OBJETIVO
Mover a la Generación Z de la pantalla al terreno. Queremos transformar esa motivación digital y la buena onda de las redes sociales en participación real en las calles de Santiago, derribando el mito de que para ser voluntario hay que sacrificar la vida entera y mostrando que TECHO tiene opciones flexibles que se adaptan al día a día de los jóvenes.
DESAFÍO
El gran enemigo es la típica excusa del “no tengo tiempo” y el activismo cómodo de la pantalla. Los jóvenes empatizan a full con la causa, pero entre la U, el trabajo y el cansancio, todo se queda en un like, un comentario o compartir una historia. El reto es romper esa indiferencia digital en redes saturadas y demostrarles que meter las manos en la masa es flexible, cercano y totalmente compatible con su rutina.
INSIGHT
A los jóvenes les mueve el propósito y la conexión real, pero sienten que el voluntariado es ultra demandante y que les falta información. Consumen contenido rápido y odian los discursos formales de las instituciones.
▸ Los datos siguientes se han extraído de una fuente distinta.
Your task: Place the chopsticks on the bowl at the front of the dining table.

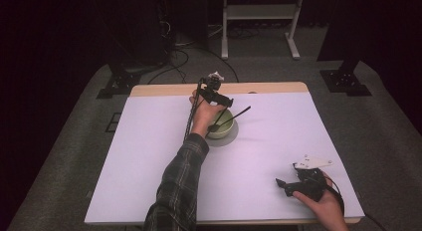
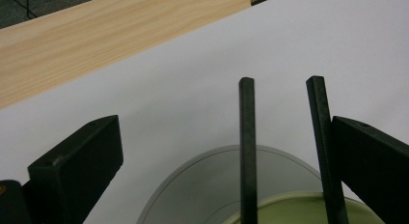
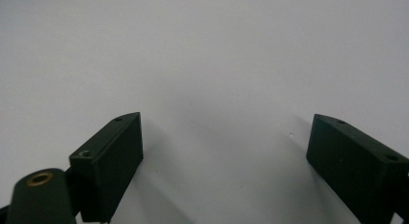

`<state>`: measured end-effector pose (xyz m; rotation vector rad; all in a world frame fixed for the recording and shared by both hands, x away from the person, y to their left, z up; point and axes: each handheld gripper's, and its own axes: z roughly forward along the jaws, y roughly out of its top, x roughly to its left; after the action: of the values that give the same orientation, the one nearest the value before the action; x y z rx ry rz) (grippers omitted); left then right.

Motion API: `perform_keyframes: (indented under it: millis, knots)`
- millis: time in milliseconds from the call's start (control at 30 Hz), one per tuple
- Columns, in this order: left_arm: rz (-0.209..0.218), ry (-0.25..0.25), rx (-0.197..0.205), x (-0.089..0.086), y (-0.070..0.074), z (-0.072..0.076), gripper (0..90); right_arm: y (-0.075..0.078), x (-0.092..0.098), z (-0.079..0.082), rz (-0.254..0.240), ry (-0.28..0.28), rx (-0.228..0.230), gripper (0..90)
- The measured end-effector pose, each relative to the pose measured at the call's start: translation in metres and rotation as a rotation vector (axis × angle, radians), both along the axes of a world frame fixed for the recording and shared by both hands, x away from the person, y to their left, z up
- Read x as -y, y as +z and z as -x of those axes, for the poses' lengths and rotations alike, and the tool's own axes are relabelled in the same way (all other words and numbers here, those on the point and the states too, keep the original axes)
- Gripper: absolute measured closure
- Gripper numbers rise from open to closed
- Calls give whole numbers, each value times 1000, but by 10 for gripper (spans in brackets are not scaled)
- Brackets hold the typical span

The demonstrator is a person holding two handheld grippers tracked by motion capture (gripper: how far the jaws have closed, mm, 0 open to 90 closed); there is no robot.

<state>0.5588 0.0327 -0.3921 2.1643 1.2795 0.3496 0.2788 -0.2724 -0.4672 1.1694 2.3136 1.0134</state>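
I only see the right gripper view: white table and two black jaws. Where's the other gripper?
Observer: The left gripper hangs over a pale green round bowl on the far half of the white table.
Child: Is anything in the bowl?
Observer: Two thin black sticks lean out of it and rise between the left gripper's open jaws.
Child: What's under the bowl?
Observer: A flat grey round plate.
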Motion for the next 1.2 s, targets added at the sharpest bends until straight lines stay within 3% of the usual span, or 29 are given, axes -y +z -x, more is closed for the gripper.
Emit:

Además, hay un secreto clave: los que van a terreno por primera vez la pasan tan bien y se impactan tanto que siempre se quedan con ganas de volver.
IDEA
Bajo el concepto “Voluntarios reales para hacer cosas de verdad”, la campaña usa la ironía para contrastar al “voluntario de cartón” (el que solo ayuda con un click) con el impacto de la acción real.
¿La estrategia? Un mix potente: en TikTok e Instagram metemos ruido con “Menos Minecraft, Más Madera” y unboxings de influencers con palas y pecheras; en las calles ponemos humanos de cartón con QR en los paraderos; y directo en las universidades armamos el “Tour Universitario Techín Challenge” para inscribir a la gente al toque y sin rodeos.